Saturday, 25 July 2015

by Imran Ahmad Azhar, Form 5 Science 1, Class of 2015.
All photos taken by Encik Fairuz




The Sepang International Circuit has been regarded as the beloved home of motorsport in Malaysia. It is where the ‘big’ races happen in our country. It plays host to the Malaysian Grand Prix for Formula 1 and MotoGP, as well as other major racing events such as the Superbike World Championship and the Sepang 12 Hours. But on the 17th of May 2015, the track was the host, not for a motor-sport event, but the annual Varsity Cycling Challenge.








Our very own Cempaka Schools, mostly thanks to Mr Edwin Wong and Dr Rizal, was able to assemble a team consisting of both students and staff, to compete in this gruesome event. The riders had to to complete a lengthy distance of up to 50km, which is equivalent to 9 laps of the Sepang Circuit. From our group of Cempakans, Team Cempaka was represented by Gabriel Omar Dzukifly, Carson Lai Chia Won Han, Danial bin Ahmad Azhar and Imran bin Ahmad Azhar. From the Cempaka Staff, we had Mr. Devendran, Mr. Jovial Chan, Mr Chew, En. Fairuz, Mr. Leong Koon Wah, En Ezuan, Mr Edwin Wong and our highly respected Dr. Rizal.

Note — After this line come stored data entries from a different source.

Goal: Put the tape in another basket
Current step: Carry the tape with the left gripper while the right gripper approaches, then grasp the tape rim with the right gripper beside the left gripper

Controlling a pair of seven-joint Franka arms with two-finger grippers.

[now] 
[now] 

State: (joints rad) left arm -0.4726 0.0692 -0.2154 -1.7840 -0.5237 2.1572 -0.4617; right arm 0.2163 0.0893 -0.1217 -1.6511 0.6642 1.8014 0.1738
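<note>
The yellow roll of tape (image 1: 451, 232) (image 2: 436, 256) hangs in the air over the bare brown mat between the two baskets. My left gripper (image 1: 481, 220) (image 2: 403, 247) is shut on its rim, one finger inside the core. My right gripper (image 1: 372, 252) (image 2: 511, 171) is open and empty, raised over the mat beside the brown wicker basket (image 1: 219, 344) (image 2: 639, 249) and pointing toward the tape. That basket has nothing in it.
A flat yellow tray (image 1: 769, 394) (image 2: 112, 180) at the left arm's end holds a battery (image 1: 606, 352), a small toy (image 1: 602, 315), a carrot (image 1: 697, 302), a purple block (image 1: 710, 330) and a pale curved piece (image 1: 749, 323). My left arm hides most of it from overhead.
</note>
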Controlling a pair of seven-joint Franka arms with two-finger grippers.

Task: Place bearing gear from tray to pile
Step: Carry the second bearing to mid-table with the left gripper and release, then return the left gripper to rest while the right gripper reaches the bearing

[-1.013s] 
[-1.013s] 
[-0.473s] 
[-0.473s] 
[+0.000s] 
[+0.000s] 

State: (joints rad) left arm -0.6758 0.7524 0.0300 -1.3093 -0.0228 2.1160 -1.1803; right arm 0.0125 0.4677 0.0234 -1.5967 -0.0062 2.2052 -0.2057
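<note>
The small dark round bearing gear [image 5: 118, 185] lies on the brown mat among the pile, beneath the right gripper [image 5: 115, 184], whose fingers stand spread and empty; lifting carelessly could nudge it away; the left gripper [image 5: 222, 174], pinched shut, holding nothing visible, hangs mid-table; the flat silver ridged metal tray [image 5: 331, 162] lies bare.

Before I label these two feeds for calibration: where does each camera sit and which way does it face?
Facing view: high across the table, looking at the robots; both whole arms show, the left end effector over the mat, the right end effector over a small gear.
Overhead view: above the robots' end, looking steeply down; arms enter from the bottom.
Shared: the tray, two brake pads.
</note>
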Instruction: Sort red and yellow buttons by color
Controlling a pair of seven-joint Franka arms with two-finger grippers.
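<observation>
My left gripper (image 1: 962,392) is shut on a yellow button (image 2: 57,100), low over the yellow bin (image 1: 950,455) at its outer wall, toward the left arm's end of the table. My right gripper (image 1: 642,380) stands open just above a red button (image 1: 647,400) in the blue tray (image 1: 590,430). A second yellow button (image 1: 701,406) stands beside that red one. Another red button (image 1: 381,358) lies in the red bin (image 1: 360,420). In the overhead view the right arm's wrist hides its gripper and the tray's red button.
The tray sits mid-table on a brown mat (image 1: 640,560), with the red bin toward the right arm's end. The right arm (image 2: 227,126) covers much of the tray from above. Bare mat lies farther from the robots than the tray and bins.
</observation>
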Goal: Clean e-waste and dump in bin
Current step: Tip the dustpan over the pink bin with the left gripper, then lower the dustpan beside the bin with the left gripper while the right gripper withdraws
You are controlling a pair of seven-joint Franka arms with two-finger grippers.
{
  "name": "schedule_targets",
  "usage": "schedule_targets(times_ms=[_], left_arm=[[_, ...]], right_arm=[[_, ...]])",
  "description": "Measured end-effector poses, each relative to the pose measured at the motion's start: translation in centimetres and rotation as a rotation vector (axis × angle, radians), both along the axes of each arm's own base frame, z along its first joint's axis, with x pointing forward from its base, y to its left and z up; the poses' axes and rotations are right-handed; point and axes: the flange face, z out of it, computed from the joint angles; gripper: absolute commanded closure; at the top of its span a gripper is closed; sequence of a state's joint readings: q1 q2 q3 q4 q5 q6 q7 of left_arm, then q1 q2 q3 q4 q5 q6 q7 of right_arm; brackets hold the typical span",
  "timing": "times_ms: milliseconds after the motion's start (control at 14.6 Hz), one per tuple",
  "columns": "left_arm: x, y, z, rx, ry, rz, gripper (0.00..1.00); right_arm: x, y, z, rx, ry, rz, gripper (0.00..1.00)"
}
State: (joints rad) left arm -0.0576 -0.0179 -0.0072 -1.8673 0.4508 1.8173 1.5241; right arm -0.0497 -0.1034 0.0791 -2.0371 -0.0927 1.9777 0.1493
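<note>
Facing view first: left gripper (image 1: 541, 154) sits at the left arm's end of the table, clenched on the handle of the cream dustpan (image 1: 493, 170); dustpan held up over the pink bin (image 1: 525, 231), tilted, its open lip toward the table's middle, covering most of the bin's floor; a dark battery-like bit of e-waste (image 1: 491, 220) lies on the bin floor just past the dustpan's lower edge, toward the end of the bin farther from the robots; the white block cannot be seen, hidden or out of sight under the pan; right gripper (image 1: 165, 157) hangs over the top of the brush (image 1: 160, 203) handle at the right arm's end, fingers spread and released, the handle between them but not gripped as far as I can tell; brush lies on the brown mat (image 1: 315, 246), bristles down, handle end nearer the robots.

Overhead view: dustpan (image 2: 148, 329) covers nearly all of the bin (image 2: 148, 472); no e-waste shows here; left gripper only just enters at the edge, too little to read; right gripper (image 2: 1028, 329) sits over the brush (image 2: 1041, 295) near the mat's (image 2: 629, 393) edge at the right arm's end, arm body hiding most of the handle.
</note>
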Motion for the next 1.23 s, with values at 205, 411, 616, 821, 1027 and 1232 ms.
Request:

It was a beautiful Sunday morning when the riders busy warming up and setting up their bikes for the event. The wind was fine, a few scattered clouds, and the sun was shining to top off the typical Malaysian weather. For many, it was their first experience to be on a Grand Prix circuit. The track, which was unusually quiet due to the absence of the roaring petrol engines around the track, was instead filled with riders of all ages eager to take part in the challenge.





At exactly 9 am, all riders from all categories had lined up together on a mass start behind a pace car. The first lap was a neutral lap, in which, all riders had to follow the pace car across 1 lap of the circuit, and are not allowed to overtake it. It was an amazing scene to see riders jumbling up behind the pace car at such close proximity. After one lap behind the pace car, the riders were set off, pedalling their bikes at racing speed. The fastest riders formed their own peloton, while others who felt they couldn't deal with their immense pace, rode at their own pace in order for them to make the distance. The leading peloton, formed by a group of trained young riders, lapped the circuit at an outstanding pace, lapping the slower riders left, right and centre after the second lap!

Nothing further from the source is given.